I grew up skiing Magic and Berkshire East. I am now a Platty homer.  I still love and support all three mountains.  While, Magic does have more total vert, 1700 vs. 1100', Platty has no runout, Magic's is noticeable.  Platty also has a significant elevation advantage:  3500' vs. 2850' at the summit.  Magic has some gnarlier in bound terrain in certain areas, I actually think Platty has more sustained steeps than Magic.  Either way, IMHO, they both have some of the most fun, interesting terrain and overall vibe around.


----------



## Harvey (Mar 3, 2015)

I approve of this thread. :grin:

Glad you guys had a good day.  I skied P Saturday with Marcski and the usual suspects.   

Awesome day, one of the best this season for me and probably not in the top 5 for a homer like Marcski.


----------



## skimagic (Mar 3, 2015)

_It was factoring in the crazy traffic on 84                         _

I drove over last season on a Thurs from meriden, took 2.75 hours with a little BS in danbury.  Go slow on the main route (rt 28 ) through the catskills, obey every speed limit sign -the catskill cops are out in full force.


----------



## rocks860 (Mar 3, 2015)

skimagic said:


> _It was factoring in the crazy traffic on 84                         _
> 
> I drove over last season on a Thurs from meriden, took 2.75 hours with a little BS in danbury.  Go slow on the main route (rt 28 ) through the catskills, obey every speed limit sign -the catskill cops are out in full force.

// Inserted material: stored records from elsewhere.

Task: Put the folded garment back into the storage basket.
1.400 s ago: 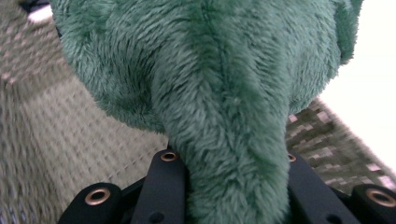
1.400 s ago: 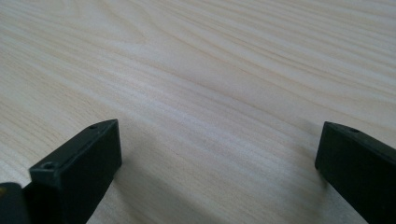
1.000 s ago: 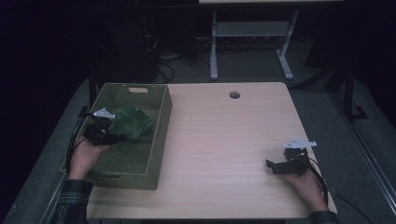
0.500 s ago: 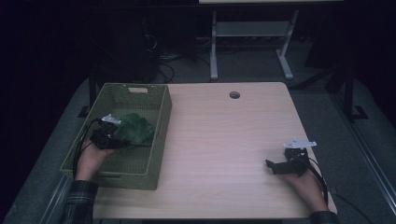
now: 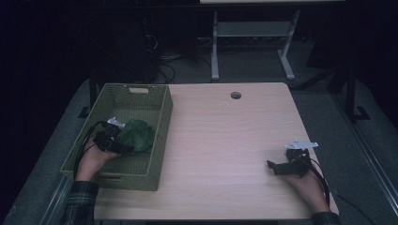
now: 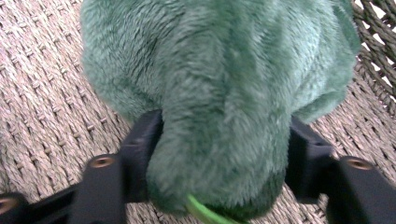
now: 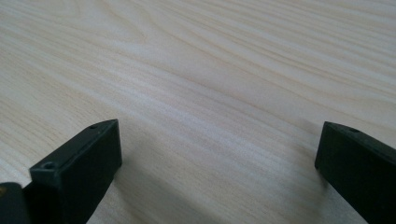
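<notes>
1. The green plush toy [image 5: 136, 135] lies on the woven floor of the green basket [image 5: 162, 123], which stands on the desk [image 5: 225, 140] at the person's left.
2. The left hand-held gripper [image 5: 114, 142] is down inside the basket, and the toy sits straight ahead of its jaws and partly between them. In the left gripper view the plush [image 6: 219, 93] bulges out past both black jaws.
3. Its jaws have just been opening. They now stand wide on either side of the plush, which is between them, resting on the weave; the fur brushes their inner faces, and the toy looks released rather than clamped.
4. The toy has no clear long axis from here; it reads as a rounded lump, with its bulk beyond the jaw tips, toward the basket's far end.
5. The right hand-held gripper [image 5: 280, 167] rests low on the bare desk, well apart from the basket, with its jaws spread wide and nothing between them.
6. The left hand is far the nearer. Any pull back should run straight along the jaws, away from the plush.
</notes>
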Demonstrator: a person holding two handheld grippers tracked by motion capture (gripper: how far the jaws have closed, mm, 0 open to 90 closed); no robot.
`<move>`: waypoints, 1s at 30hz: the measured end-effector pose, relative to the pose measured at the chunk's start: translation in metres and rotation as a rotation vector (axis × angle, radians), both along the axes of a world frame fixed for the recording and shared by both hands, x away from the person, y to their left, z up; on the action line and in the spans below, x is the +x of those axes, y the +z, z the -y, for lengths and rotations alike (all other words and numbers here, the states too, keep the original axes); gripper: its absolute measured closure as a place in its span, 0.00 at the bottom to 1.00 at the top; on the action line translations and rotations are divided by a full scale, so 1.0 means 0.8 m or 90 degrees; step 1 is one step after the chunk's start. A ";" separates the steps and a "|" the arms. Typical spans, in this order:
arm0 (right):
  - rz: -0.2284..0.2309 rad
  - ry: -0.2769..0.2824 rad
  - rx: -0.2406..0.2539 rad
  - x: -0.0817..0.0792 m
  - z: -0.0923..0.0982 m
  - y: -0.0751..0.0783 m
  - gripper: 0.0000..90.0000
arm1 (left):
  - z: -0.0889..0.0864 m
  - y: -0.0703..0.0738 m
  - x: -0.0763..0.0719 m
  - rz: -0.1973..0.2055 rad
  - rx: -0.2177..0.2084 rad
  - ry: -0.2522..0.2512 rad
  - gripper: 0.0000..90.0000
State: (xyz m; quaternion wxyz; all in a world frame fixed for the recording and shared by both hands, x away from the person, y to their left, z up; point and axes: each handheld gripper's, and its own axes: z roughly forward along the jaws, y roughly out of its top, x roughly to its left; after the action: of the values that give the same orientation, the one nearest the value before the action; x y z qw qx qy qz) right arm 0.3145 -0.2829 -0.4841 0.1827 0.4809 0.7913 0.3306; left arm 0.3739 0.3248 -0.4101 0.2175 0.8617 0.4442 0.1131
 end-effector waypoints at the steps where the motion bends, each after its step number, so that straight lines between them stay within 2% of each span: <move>1: 0.000 0.000 0.000 0.000 0.000 0.000 0.00 | 0.001 0.000 -0.001 0.002 0.000 0.002 0.36; 3: 0.000 0.000 0.000 0.000 0.000 0.000 0.00 | 0.000 0.004 -0.002 0.010 -0.006 -0.004 0.30; 6: 0.000 0.000 0.000 0.000 0.000 0.000 0.00 | -0.003 0.011 -0.005 0.028 -0.022 -0.008 0.25; 11: 0.000 0.000 0.000 0.000 0.000 0.000 0.00 | -0.005 0.027 -0.010 0.054 -0.045 -0.012 0.23; 17: 0.000 0.000 0.000 0.000 0.000 0.000 0.00 | 0.001 0.050 -0.015 0.100 -0.079 -0.006 0.21; 20: 0.000 0.000 0.000 0.000 0.000 0.000 0.00 | 0.010 0.062 -0.018 0.117 -0.100 -0.014 0.20; 30: 0.000 0.000 0.000 0.000 0.000 0.000 0.00 | 0.058 0.097 -0.025 0.168 -0.135 -0.036 0.20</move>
State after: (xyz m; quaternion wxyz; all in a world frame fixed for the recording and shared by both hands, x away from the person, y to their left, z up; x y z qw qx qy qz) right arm 0.3146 -0.2829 -0.4840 0.1826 0.4810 0.7912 0.3307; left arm 0.3540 0.2787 -0.3326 0.3668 0.8238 0.3966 0.1718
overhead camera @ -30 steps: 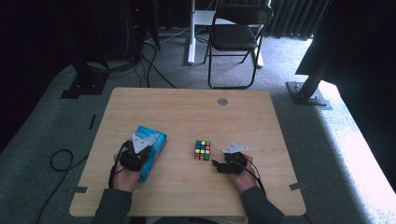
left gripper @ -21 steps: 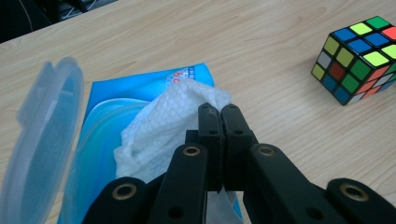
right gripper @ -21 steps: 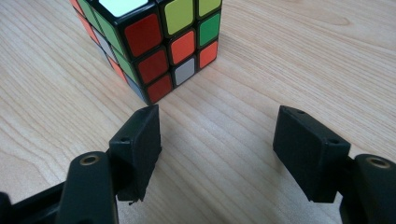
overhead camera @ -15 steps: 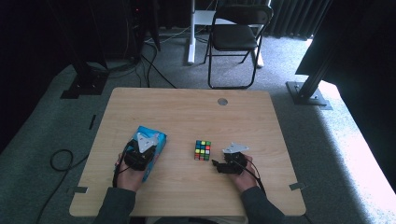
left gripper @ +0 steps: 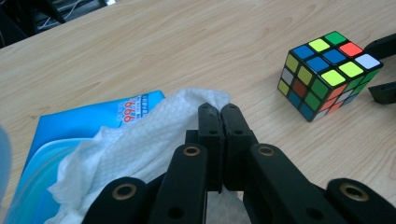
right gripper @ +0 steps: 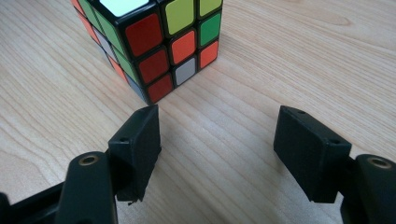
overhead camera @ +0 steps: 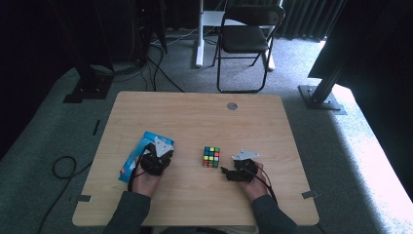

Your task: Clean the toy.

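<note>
Between the left gripper's (left gripper: 219, 112) fingers we note a white wet wipe (left gripper: 140, 144): the two fingers are pressed together on it, and the sheet bunches up to their left, trailing down to the blue wipe packet (left gripper: 79, 121) that lies flat on the counter (overhead camera: 195, 117) just behind and left of the fingertips. Whether the wipe has come wholly free of the packet we cannot tell.

Ahead and to the right of these fingers, well apart from them, stands the colour cube (left gripper: 329, 74) on bare wood, yellow, green, blue and red tiles up.

At the right gripper (right gripper: 219, 140) we record fingers spread wide with nothing between them but wood grain. The cube sits just beyond the fingertips, nearer the left finger (right gripper: 137, 144), apart from both; one lower corner points toward the gap.

From the high view we see the left gripper (overhead camera: 157, 157) over the packet's near end and the right gripper (overhead camera: 229, 173) just beside the cube (overhead camera: 211, 157).
</note>
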Demonstrator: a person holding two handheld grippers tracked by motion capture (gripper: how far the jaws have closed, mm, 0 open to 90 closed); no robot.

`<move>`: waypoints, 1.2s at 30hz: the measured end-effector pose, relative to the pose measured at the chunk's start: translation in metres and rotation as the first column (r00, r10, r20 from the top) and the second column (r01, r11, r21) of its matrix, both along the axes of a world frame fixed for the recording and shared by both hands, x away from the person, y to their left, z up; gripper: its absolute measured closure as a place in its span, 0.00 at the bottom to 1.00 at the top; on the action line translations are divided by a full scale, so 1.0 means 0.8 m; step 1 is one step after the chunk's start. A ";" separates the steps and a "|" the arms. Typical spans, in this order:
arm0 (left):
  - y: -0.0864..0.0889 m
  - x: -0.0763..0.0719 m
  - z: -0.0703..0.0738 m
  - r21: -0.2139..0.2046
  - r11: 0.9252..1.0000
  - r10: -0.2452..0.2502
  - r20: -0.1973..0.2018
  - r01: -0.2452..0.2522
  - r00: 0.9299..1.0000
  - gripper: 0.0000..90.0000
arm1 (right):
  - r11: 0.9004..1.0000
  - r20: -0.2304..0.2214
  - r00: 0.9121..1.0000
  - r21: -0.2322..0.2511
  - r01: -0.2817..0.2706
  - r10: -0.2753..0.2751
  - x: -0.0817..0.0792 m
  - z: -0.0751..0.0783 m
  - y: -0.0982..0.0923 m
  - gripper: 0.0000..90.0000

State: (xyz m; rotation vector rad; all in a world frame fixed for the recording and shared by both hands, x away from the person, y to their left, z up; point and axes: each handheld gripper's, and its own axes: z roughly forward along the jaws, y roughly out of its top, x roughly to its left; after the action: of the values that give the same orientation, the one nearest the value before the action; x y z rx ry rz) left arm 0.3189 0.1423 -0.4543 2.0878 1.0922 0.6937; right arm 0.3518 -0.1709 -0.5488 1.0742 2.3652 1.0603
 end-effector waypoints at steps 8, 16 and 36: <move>-0.010 0.003 0.002 -0.005 1.000 -0.018 -0.004 0.018 1.000 0.99 | 1.000 0.000 1.000 0.001 0.001 -0.001 0.000 0.000 0.000 0.35; -0.016 0.005 0.006 -0.021 0.998 -0.055 -0.003 0.055 0.999 0.99 | 1.000 0.001 1.000 -0.001 -0.002 0.002 0.000 0.000 0.000 0.35; -0.067 0.013 0.013 -0.040 0.985 -0.169 0.009 0.169 0.986 0.99 | 1.000 0.000 1.000 -0.002 -0.003 0.003 0.000 0.000 0.000 0.34</move>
State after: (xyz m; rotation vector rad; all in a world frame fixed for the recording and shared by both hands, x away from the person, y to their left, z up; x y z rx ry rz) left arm 0.3292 0.0886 -0.4439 2.1130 0.9056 0.5888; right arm 0.3519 -0.1711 -0.5487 1.0706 2.3678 1.0589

I can take 84 or go through northwest ct and avoid 84 altogether. I may do that


----------



## Rowsdower (Mar 5, 2015)

I'm looking at Platty this Saturday or Sunday. Got a place to stay for the weekend so will be there early. No drive is gonna be nice.


----------



## rocks860 (Mar 5, 2015)

Looks like I'll be there on Saturday. I've never been, anything in particular I should check out?


----------



## ScottySkis (Mar 6, 2015)

rocks860 said:


> Looks like I'll be there on Saturday. I've never been, anything in particular I should check out?[/QUOTE black trails band left side the mountain. Blockbuster for bumps and steeps. Glade s are not marked but easy boo to see when your on chair your see others in trees. Also take green trails see how they wrap around you see glades off those to but also be careful of usually rocks in those areas. Cliff tails half way down at bottom . enjoy Platty .


----------



## C-Rex (Mar 6, 2015)

rocks860 said:


> Looks like I'll be there on Saturday. I've never been, anything in particular I should check out?



Hey dude, sorry for the slow response.  I hadn't been checking this thread.  I'd definitely make the drive to Platty if you can.  Where in CT are you?  If you can take 91 to 90 that's going to be your best bet.  

As far as what you should hit... depends on what you like to ski, of course.  While there's definitely some fun stuff off the triple chair, the double is where it's at.  The place is small enough that you can definitely explore most of it in a day.  I really don't know the place well enough to give good advice, but I really like The Cliffs, the woods to skier's right of the double chair, and all the twisty trails to the skiers right side of the mountain.  Scotty and Cornhead can give you more specifics.


----------



## rocks860 (Mar 6, 2015)

C-Rex said:


> Hey dude, sorry for the slow response.  I hadn't been checking this thread.  I'd definitely make the drive to Platty if you can.  Where in CT are you?  If you can take 91 to 90 that's going to be your best bet.
> 
> As far as what you should hit... depends on what you like to ski, of course.  While there's definitely some fun stuff off the triple chair, the double is where it's at.  The place is small enough that you can definitely explore most of it in a day.  I really don't know the place well enough to give good advice, but I really like The Cliffs, the woods to skier's right of the double chair, and all the twisty trails to the skiers right side of the mountain.  Scotty and Cornhead can give you more specifics.



I'm in Rocky hill. I'll either take 84 over or take 44 up and over to 23 I think. 44 is nice and scenic and traffic shouldn't be bad. I hate 84 with a passion


----------



## C-Rex (Mar 6, 2015)

Why not go straight up 91 to the Mass pike?


----------



## rocks860 (Mar 6, 2015)

C-Rex said:


> Why not go straight up 91 to the Mass pike?



Looks like that would be pretty far out of the way. Based on Google maps its 184 miles to go that way vs 147 to go 44 and Id be going pretty far north to go back south again. It's definitely more highway going up to 90 which is obviously faster. I'll have to consider it. There's also the whole tolls thing


----------



## Rowsdower (Mar 7, 2015)

Gonna be at Platty tomorrow. Anyone else heading up?


----------



## rocks860 (Mar 7, 2015)

Rowsdower said:


> Gonna be at Platty tomorrow. Anyone else heading up?



Was there today, I'll post a trip report when I get home if I don't pass out


----------